Anksiyete Bozukluğunda Psikoterapi

Davranışçı Terapi tesirli anksiyete tedavilerinden birisidir. Altta yatan ruhsal çatışmalarla ya da geçmişteki sorunlarla uğraşmak yerine davranışa odaklanır. Anksiyete için davranışçı terapi 5 – 20 haftalık seanslarla devam eder.

Bilişsel- Davranışçı Terapi: Davranışlara ek olarak niyetlere odaklanır. Korku Bozukluğunun tedavisinde, bilişsel davranışçı terapi derdinizi tetikleyen akılcı olmayan ve olumsuz fikir kalıplarını tanımanıza ve bunlara meydan okumanıza yardım eder.

Farkındalığa Dayalı Terapi: Bu terapi hali kaygılarınızla inançlı ve denetimli bir ortamda yüzleşmenizi sağlar. Gerçekte ya da hayal yoluyla korkulan obje ya da duruma tekrar tekrar yaşatarak kendi denetiminizi geliştirebilirsiniz.
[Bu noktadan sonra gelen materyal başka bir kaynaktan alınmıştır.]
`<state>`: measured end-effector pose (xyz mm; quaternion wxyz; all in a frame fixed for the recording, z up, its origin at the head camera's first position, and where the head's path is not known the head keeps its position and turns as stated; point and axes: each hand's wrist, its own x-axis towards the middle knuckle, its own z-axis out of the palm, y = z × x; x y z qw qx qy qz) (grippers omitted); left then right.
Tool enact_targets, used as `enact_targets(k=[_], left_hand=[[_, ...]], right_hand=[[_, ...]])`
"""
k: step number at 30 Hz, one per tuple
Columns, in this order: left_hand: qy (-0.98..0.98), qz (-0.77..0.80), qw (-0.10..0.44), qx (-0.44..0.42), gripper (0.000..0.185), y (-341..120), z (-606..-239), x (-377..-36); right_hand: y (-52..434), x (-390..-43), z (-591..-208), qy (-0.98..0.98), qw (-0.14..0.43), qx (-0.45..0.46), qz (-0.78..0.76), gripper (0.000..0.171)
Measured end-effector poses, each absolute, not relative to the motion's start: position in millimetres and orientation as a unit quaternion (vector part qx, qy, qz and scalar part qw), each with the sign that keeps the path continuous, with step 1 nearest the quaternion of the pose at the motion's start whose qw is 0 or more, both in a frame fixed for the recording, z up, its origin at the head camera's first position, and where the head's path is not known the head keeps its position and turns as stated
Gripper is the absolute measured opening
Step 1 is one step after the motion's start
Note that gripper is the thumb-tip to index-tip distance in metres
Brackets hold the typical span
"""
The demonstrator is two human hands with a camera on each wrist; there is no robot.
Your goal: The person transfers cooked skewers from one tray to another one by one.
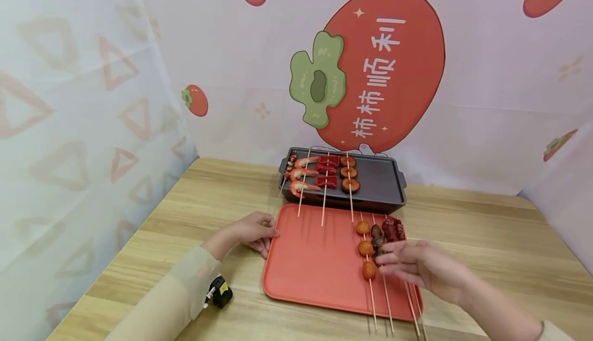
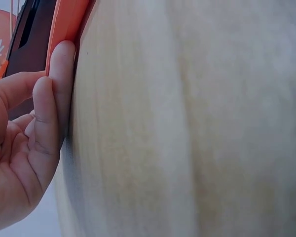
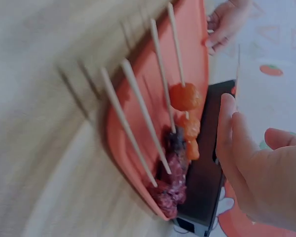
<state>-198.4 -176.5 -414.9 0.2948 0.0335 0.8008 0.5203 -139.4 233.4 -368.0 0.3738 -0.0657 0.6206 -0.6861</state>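
Spread and relaxed, the right hand [image 1: 423,269] hovers over three skewers [image 1: 377,243] left on the red tray [image 1: 315,274]; four lie beyond on the dark grill pan [image 1: 380,181]. Left wrist view: left hand [image 2: 24,148], fingers straight, touches the tray's edge. Right wrist view: those skewers [image 3: 180,133] lie untouched beside the fingers.

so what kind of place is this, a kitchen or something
Probably a staged tabletop set, not a real kitchen: a wooden table walled in by printed persimmon backdrop cloth, with a dark grill pan and a red tray of skewers.
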Motion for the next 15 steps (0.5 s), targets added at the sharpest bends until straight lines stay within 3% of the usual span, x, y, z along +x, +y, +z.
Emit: enact_targets(k=[15], left_hand=[[0.803,0.515,0.299,0.03,0.015,-176.0,-411.2,-199.2]], right_hand=[[213.8,-191.4,-343.3,0.602,0.33,-0.033,-0.727,0.063]])
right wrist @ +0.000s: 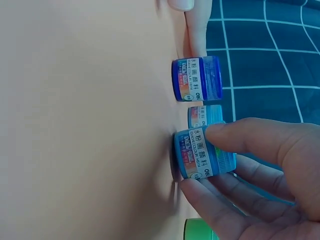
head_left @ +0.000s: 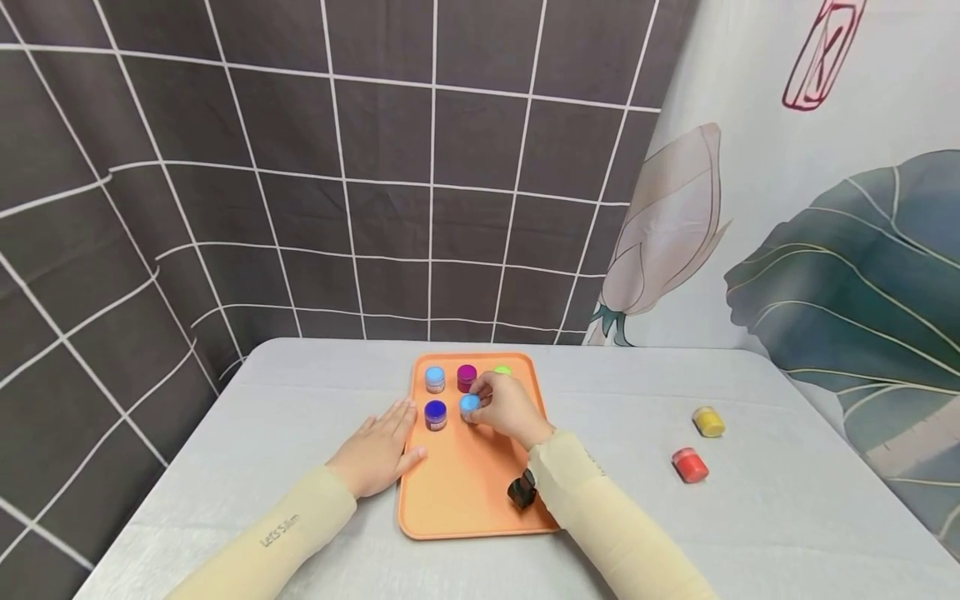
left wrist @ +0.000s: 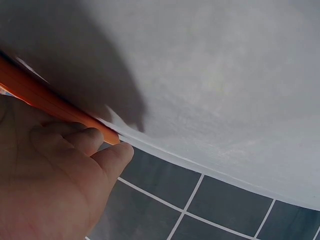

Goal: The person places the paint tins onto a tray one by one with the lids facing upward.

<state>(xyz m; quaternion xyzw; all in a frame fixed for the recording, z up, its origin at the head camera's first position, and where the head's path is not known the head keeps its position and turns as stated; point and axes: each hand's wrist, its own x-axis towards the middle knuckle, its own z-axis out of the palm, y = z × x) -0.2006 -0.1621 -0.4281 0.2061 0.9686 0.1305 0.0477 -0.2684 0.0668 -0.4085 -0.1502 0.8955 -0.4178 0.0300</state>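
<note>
My right hand (head_left: pixel 507 408) pinches a small light-blue gouache paint jar (right wrist: pixel 196 154) between thumb and fingers. In the right wrist view the jar leans slightly, with its base at the orange tray (head_left: pixel 450 500). A dark-blue paint jar (head_left: pixel 435 415) stands to its left. Behind are another light-blue jar (head_left: pixel 435 379), a purple jar (head_left: pixel 467 377) and a green jar (head_left: pixel 502 370), partly hidden by the right hand. My left hand (head_left: pixel 378 450) rests along the tray's left edge, fingers extended; the left wrist view shows them by the orange rim (left wrist: pixel 60 107).
A black jar (head_left: pixel 521 492) lies near the tray's front right corner, partly covered by the right sleeve. On the grey-white tablecloth to the right lie a red jar (head_left: pixel 690 465) and a yellow jar (head_left: pixel 708 422). Dark gridded cloth (head_left: pixel 382 217) hangs behind the table.
</note>
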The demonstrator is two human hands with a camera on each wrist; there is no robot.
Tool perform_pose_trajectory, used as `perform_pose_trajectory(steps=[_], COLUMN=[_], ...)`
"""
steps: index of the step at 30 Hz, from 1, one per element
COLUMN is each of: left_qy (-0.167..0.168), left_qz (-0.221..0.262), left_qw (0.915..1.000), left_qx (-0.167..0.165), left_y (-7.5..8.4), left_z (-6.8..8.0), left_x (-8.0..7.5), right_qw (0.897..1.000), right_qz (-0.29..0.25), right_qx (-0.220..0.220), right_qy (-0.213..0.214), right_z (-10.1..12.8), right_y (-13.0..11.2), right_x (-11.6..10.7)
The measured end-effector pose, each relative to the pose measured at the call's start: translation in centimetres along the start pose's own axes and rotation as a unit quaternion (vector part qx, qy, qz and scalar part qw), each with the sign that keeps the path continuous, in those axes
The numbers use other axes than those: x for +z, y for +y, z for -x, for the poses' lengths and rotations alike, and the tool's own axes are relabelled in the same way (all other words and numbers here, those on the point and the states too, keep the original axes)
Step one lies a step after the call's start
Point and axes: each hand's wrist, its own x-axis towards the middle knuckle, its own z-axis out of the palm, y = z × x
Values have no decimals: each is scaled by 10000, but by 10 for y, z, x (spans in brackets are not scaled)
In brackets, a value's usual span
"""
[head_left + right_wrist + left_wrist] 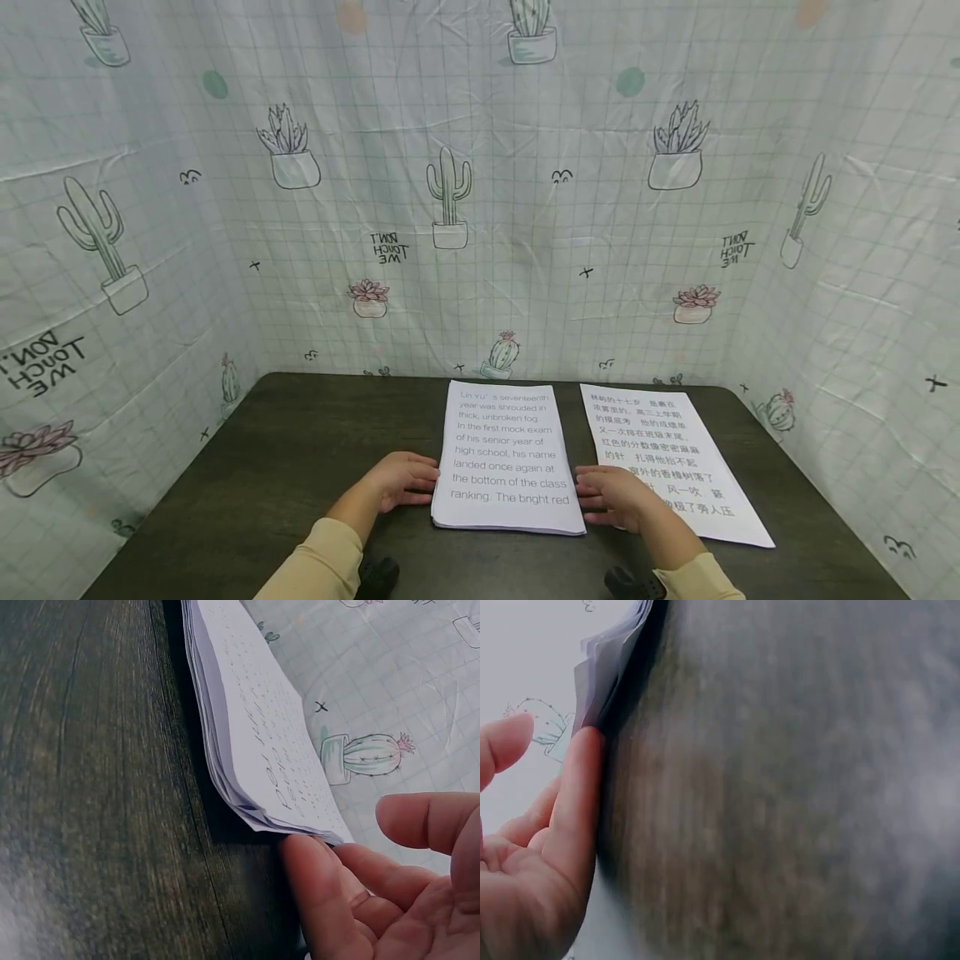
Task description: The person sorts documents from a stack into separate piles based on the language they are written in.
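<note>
A stack of white paper sheets point(501, 454) printed with large English text lies on the dark table between both hands. My left hand point(406, 481) is at its left edge, fingers extended toward the paper. In the left wrist view, a fingertip of the left hand point(547, 847) meets the slightly fanned edges of the stack point(615, 664). At the opposite edge is my right hand point(617, 498), its fingers loosely extended and thumb apart. The right wrist view has fingertips of the right hand point(390, 892) right at a corner of the layered stack point(259, 720).
Sheets with Chinese text point(678, 454) lie at the right, their lower left part hidden behind the right hand. The dark wooden table point(300, 433) extends left of the stack. A cactus-patterned curtain point(480, 275) hangs behind and along both sides.
</note>
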Motion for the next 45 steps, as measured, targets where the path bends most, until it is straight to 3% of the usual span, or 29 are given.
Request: perform_pose_trajectory(steps=[8,19,26,32,39,45], left_qy=[593,819,875,1047,444,-52], left_qz=[-799,-773,-757,-661,-339,284], left_qw=[9950,9935,9932,9919,9976,9983], left_qx=[126,158,91,272,398,512], left_y=[1,-1,0,1,0,-3], left_z=[-1,-5,-4,-4,-7,-11], left_x=[13,15,15,15,16,18], right_qw=[9999,9997,9999,9998,9998,9997], right_qz=[-47,-66,88,99,82,54], right_qx=[4,-170,-112,-122,-178,-235], right_qy=[-95,-134,75,112,45,60], right_z=[0,0,-2,-3,-3,-2], right_y=[2,5,4,5,6,6], right_x=[0,3,6,5,3,3])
Korkunuzla ziyan görmeden yüzleşebildiğiniz için telaşınız azalarak yok olur.

Kaygı Giderici İlaçlar

Benzodiyazepinler ve anti-depresanları içeren bir çok ilaç tipi anksiyete tedavisinde kullanılmaktadır. Ama ilaçlar en çok etkiyi davranışçı terapiyle ve dert için kendine yardım stratejileriyle birlikte yürütüldüğünde göstermektedir. İlaçlar bazen terapilerin yürütülebilmesi için kısa vadeli olarak kullanılabilmektedirler.